With the recent U.S. stock market euphoria after the surprise Trump presidential victory, people have become more optimistic about the prospect of investing when the markets are right near all-time highs. Some investors also feel that they can do it better themselves now (and that’s great if they truly can), but I would provide a few words of caution on this matter (after all, this is professional advice):
- We haven’t had a bear market (defined as falling 20% from the previous highest point) since the 2007-2009 (dubbed the Great Recession). We did come close in 2011, but never did officially touch bear market territory. Usually we experience a bear market every 5-6 years – seems like we could be overdue for a downturn at some point in the future (the sky is falling???). BUT…
2. …that doesn’t mean you should panic and sell your investments just because we haven’t seen a bear market in a while. This should give you some perspective: since 1926 bull markets on average lasted nearly 9 years with an average cumulative total return of 490%. On the other hand, bear markets on average lasted 1.3 years with an average cumulative loss of -41%. Keeping a cool head (talk to your financial advisor) when markets go south (especially if you own quality investments – NOT penny stocks) can help you avoid blowing up your own future financial plans.
3. Never sell investments just because you’re nervous (that’s almost always a mistake); sell because it makes sense to do so (re: your situation). Investing with emotions is THE number one mistake most people make (you’re supposed to buy when prices are low, and sell when prices are high, not the other way around). Most investors buy when they should sell (because the markets are high) and sell when they should buy (if people think you’re crazy for investing during a bear market, remind those people that Warren Buffet loves to buy quality investments when there’s “blood on the streets”). If your home goes down 40% in value, are you going to sell it right then and there? Probably not, so think about your investments in the same way.

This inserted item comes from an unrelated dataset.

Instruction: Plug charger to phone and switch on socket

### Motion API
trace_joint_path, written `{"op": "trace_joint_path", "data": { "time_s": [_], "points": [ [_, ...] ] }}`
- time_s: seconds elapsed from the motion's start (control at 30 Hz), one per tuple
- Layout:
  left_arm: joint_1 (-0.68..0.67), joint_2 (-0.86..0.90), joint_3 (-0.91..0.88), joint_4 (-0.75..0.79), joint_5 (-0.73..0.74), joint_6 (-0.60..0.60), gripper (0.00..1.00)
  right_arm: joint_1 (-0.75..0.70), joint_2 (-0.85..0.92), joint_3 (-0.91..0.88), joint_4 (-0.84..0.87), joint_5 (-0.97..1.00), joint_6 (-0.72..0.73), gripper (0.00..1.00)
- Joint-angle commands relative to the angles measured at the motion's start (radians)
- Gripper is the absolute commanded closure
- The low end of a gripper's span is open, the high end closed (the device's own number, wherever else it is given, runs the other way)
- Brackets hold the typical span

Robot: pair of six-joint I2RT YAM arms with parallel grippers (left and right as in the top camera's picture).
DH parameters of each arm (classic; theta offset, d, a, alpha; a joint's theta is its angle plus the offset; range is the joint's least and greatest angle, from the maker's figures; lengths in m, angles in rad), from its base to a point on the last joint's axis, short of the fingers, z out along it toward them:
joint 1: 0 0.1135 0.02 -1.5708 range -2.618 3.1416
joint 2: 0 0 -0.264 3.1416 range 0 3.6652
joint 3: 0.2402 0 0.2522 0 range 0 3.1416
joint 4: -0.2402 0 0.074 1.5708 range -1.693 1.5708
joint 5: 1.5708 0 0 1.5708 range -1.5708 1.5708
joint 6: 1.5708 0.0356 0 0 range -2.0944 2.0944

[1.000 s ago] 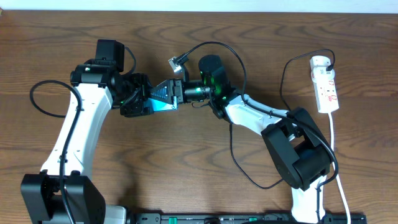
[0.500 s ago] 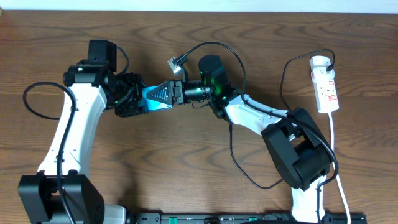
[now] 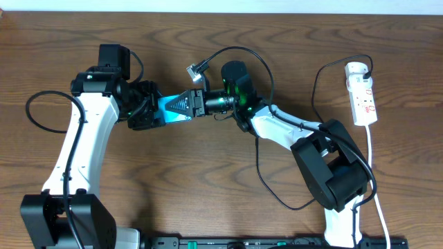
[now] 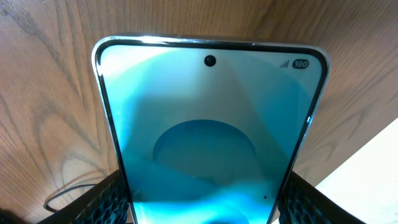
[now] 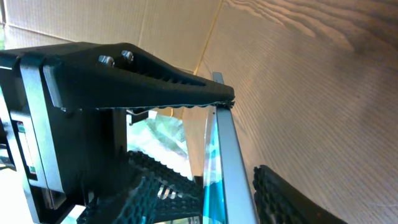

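Left claw [image 3: 154, 113]: was clamped on the left end of the phone [image 3: 176, 107], left of centre in the overhead view.
Right claw [image 3: 196, 104]: sat at the phone's right end, fingers either side of its edge; grip could not be told.
Charger [image 3: 315, 88]: cable curved at the right.
Socket [image 3: 364, 93]: lay at the far right, well apart.

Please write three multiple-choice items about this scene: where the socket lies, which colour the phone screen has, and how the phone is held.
1. Where is the socket? A) between both arms B) on the floor C) near the table's right side
2. The phone's screen is: A) cyan-teal B) red C) white
3. The phone is: A) flat on the table B) held by the left gripper C) on the socket
Key: 1C, it lies far right in the overhead view; 2A, both views show cyan-teal; 3B, the left wrist view shows its side edges clamped.
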Motion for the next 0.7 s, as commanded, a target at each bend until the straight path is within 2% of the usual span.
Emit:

DIY investing and/or financial planning can be challenging (there is so much to know), so tackling it on your own can be difficult. You can spend hours researching information, and sometimes still not be sure what you should do going forward. Just remember: true financial professionals will act as fiduciaries and help guide you on the best path to help you achieve your financial goals. It’s an often-cited point that investors tend to stay on track with their financial plans when they work with a real financial professional/team. Don’t let yourself fall off the tracks because you want to DIY – real help is always available…you just need to know where to find it!
Find an experienced financial advisor who deals with financial planning regularly, works for an RIA firm, earns his/her money from fees (NOT commissions), believes in having an abundance of investment choices for clients, and has the heart & demeanor of a teacher, NOT a salesperson, and chances are you’ve found the right financial advisor to help you plan and prepare for your financial goals.